***** Input records *****

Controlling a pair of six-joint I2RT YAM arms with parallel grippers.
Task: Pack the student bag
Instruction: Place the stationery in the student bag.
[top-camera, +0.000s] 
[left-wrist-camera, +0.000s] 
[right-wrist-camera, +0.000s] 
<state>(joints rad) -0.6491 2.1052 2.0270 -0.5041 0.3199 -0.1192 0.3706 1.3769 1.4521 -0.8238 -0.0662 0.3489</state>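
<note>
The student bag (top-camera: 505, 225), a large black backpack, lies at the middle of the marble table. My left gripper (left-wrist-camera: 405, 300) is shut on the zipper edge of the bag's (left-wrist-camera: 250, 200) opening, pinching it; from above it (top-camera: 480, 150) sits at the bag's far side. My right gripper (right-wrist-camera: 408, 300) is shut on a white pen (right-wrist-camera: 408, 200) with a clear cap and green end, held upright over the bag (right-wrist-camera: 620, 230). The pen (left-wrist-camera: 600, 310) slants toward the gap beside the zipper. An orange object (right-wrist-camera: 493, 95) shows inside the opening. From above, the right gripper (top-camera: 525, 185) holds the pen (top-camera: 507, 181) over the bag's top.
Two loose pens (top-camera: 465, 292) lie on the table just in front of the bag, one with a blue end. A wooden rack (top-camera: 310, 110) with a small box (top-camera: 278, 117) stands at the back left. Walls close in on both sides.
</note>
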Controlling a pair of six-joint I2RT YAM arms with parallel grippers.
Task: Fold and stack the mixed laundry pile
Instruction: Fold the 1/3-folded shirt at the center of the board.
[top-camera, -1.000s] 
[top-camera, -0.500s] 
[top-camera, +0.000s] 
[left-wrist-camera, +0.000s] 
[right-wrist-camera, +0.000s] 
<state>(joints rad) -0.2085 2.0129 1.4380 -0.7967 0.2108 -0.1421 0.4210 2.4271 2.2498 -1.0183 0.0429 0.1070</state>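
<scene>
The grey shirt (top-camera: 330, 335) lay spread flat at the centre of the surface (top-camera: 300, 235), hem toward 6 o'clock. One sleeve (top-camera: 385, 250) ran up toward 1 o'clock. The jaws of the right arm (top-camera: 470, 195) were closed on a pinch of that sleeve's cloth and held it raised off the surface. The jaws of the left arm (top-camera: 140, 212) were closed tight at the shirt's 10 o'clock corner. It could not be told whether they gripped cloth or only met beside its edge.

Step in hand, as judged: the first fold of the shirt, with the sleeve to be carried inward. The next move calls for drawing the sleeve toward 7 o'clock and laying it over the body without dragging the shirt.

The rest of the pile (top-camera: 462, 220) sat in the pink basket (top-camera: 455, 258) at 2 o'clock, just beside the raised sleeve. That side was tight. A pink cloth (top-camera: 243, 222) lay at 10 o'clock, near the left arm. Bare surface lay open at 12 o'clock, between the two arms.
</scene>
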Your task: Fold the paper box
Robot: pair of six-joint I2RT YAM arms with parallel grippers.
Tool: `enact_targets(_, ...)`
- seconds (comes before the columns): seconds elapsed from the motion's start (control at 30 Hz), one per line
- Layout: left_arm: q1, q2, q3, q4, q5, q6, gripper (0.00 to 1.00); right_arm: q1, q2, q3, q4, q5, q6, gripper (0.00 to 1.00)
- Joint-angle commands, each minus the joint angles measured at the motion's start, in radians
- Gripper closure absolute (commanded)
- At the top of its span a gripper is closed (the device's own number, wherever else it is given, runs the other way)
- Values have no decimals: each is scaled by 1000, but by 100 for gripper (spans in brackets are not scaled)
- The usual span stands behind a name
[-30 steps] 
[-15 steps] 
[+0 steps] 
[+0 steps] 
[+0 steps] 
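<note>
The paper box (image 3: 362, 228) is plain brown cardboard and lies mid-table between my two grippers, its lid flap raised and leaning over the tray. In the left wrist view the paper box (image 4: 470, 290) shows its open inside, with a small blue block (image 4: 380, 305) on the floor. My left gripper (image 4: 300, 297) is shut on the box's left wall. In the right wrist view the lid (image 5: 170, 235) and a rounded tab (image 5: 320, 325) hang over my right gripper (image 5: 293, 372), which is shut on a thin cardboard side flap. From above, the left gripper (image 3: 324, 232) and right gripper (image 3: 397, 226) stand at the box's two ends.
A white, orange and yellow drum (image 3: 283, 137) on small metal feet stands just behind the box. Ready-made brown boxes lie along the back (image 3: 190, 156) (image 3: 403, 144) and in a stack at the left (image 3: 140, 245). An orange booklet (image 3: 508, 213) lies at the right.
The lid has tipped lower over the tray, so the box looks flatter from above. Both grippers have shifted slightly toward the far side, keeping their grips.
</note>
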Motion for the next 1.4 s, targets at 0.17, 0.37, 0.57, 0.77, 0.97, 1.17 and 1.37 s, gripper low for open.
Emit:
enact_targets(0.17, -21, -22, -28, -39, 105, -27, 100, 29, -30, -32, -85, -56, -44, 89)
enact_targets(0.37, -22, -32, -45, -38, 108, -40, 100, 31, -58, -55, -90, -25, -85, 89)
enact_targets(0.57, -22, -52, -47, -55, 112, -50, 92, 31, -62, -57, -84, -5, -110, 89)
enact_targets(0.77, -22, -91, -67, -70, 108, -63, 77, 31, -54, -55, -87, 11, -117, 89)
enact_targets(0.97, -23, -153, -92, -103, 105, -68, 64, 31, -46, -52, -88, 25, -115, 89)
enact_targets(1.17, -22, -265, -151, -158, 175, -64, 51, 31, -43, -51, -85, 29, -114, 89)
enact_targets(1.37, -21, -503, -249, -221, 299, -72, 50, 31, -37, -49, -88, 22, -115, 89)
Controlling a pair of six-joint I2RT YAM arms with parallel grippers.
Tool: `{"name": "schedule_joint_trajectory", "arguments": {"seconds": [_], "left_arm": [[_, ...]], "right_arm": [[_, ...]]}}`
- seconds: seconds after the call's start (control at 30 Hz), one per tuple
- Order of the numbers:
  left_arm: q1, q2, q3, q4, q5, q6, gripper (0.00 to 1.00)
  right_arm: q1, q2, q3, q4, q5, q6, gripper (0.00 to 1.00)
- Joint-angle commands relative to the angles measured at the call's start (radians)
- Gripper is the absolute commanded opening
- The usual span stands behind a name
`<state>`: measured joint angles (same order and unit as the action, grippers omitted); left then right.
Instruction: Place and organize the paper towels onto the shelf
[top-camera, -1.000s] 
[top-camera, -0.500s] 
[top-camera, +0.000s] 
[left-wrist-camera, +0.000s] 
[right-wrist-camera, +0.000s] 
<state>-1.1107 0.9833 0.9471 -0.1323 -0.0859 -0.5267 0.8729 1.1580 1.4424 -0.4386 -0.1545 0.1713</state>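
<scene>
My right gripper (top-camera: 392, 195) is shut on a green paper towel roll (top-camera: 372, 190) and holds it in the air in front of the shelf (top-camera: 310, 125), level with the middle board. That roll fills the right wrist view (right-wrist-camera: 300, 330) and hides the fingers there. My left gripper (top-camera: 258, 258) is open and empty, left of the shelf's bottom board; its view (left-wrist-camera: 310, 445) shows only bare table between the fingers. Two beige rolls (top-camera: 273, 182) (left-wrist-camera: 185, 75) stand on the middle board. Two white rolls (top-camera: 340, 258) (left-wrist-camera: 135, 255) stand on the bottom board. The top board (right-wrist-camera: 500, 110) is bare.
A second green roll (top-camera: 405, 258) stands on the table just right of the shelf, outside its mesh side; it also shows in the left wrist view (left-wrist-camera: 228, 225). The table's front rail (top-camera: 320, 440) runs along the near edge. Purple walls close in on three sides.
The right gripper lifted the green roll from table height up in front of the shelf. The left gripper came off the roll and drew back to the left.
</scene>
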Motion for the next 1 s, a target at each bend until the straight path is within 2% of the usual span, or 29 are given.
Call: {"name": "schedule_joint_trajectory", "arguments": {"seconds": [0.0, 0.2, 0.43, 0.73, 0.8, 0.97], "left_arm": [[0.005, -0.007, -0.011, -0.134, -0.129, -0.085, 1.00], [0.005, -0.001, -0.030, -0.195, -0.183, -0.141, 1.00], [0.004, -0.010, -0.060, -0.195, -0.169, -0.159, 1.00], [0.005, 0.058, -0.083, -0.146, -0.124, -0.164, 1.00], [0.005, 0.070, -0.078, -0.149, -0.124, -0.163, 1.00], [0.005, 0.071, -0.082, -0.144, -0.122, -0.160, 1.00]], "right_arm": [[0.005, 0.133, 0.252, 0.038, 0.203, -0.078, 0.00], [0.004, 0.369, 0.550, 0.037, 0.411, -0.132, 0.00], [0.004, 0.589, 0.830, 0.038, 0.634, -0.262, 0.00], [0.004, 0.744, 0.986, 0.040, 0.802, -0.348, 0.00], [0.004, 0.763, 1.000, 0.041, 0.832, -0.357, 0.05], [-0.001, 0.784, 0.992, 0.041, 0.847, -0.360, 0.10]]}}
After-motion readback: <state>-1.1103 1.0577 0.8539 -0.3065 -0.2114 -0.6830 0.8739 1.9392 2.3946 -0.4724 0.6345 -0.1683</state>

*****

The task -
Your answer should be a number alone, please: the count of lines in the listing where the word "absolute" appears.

Solution to this task -
2